Given entries: Begin

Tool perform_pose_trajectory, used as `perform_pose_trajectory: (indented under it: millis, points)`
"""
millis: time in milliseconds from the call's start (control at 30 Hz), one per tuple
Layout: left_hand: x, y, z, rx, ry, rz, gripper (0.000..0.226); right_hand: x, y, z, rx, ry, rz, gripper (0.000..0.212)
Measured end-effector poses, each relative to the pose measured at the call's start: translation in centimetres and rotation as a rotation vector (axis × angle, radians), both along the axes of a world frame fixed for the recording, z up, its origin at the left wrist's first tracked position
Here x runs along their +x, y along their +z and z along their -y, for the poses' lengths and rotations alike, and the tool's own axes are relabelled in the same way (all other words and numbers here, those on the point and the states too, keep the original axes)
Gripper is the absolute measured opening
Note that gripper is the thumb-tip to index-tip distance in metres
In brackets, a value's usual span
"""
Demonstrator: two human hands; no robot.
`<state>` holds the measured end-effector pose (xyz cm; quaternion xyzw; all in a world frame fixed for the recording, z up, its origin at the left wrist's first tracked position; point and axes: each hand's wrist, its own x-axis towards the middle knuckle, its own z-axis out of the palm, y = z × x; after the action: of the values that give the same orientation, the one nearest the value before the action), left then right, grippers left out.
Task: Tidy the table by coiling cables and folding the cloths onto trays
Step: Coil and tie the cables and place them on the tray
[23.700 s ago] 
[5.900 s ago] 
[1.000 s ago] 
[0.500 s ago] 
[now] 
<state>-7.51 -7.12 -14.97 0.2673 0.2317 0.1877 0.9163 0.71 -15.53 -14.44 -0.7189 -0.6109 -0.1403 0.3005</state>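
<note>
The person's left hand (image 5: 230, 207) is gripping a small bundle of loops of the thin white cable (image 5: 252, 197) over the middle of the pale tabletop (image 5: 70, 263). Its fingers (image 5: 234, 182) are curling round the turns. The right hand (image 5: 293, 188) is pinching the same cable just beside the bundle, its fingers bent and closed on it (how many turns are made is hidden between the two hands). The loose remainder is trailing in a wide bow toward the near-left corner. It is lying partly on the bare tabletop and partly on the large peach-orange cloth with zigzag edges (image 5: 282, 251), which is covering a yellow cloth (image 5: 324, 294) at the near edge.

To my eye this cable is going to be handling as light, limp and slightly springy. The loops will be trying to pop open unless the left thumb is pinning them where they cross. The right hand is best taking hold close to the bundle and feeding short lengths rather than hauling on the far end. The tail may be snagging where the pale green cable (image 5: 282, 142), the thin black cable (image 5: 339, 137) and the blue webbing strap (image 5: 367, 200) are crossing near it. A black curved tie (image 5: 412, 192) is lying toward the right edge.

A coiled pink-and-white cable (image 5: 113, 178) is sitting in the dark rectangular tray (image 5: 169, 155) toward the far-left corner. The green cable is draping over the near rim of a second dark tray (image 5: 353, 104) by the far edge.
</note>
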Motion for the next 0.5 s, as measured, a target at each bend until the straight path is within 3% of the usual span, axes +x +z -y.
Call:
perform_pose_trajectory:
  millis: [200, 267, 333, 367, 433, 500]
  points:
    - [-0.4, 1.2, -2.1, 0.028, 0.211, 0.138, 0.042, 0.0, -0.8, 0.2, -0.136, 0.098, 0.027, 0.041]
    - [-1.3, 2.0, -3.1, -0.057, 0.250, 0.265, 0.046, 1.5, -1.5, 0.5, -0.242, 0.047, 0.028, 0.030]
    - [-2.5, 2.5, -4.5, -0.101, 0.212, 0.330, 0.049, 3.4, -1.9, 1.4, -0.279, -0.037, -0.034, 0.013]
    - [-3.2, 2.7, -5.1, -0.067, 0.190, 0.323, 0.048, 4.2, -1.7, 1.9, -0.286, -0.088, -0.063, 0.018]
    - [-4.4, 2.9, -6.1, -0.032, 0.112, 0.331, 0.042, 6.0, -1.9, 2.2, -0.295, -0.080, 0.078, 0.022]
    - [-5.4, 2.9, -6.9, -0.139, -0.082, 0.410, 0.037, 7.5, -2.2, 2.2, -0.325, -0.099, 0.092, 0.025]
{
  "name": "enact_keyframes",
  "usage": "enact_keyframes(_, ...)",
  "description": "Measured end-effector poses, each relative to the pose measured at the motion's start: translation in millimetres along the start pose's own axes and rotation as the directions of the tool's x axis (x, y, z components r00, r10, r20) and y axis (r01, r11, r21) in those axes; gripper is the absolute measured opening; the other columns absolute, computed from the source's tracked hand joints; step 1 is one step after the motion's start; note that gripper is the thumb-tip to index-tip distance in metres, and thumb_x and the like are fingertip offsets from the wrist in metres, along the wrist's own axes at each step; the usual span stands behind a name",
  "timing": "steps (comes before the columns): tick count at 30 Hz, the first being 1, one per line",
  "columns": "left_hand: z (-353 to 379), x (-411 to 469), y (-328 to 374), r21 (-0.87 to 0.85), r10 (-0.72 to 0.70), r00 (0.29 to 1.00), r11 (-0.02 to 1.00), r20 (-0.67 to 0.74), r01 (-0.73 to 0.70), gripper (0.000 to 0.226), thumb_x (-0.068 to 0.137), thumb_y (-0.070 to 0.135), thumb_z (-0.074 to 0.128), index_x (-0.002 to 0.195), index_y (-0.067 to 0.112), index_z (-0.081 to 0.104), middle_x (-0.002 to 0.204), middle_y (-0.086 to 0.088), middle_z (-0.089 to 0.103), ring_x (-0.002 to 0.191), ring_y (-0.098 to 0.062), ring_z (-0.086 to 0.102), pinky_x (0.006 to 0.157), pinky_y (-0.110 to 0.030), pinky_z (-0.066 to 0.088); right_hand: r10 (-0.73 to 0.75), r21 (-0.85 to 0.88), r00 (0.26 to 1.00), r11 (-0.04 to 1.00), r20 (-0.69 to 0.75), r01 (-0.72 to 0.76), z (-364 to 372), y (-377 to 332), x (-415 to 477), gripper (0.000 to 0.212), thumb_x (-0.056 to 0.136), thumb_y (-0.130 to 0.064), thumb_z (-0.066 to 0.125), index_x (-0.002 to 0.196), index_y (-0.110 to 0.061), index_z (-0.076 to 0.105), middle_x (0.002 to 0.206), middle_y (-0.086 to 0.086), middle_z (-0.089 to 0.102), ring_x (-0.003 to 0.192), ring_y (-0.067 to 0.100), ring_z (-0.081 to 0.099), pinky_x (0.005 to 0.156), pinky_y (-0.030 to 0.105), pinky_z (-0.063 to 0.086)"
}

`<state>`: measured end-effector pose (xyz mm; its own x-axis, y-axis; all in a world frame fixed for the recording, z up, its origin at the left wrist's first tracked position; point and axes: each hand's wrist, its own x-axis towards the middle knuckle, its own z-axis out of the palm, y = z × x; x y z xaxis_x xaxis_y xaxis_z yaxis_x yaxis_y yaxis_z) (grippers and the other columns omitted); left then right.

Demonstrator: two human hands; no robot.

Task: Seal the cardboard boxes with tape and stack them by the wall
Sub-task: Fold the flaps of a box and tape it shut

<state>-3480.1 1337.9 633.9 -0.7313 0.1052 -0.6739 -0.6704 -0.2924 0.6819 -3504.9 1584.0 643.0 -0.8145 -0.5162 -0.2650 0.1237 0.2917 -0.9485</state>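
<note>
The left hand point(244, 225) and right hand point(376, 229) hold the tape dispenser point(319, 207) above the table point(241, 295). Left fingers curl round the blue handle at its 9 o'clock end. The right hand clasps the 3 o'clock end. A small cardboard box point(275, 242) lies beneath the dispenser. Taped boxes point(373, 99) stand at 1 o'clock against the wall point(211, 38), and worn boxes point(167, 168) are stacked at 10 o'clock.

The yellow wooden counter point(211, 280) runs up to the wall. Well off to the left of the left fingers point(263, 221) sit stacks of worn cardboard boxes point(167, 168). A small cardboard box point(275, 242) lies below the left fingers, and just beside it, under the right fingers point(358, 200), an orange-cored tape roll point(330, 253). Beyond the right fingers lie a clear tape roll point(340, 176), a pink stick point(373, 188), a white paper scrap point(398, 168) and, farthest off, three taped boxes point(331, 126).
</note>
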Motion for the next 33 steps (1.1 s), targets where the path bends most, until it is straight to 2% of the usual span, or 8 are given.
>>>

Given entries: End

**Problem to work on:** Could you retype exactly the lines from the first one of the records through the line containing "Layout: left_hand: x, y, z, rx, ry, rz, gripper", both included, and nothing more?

**Exercise solution:**
Tool perform_pose_trajectory, used as `perform_pose_trajectory: (indented under it: millis, points)`
"""
millis: time in milliseconds from the call's start (control at 30 Hz), one per tuple
Layout: left_hand: x, y, z, rx, ry, rz, gripper (0.000..0.226); right_hand: x, y, z, rx, ry, rz, gripper (0.000..0.212)

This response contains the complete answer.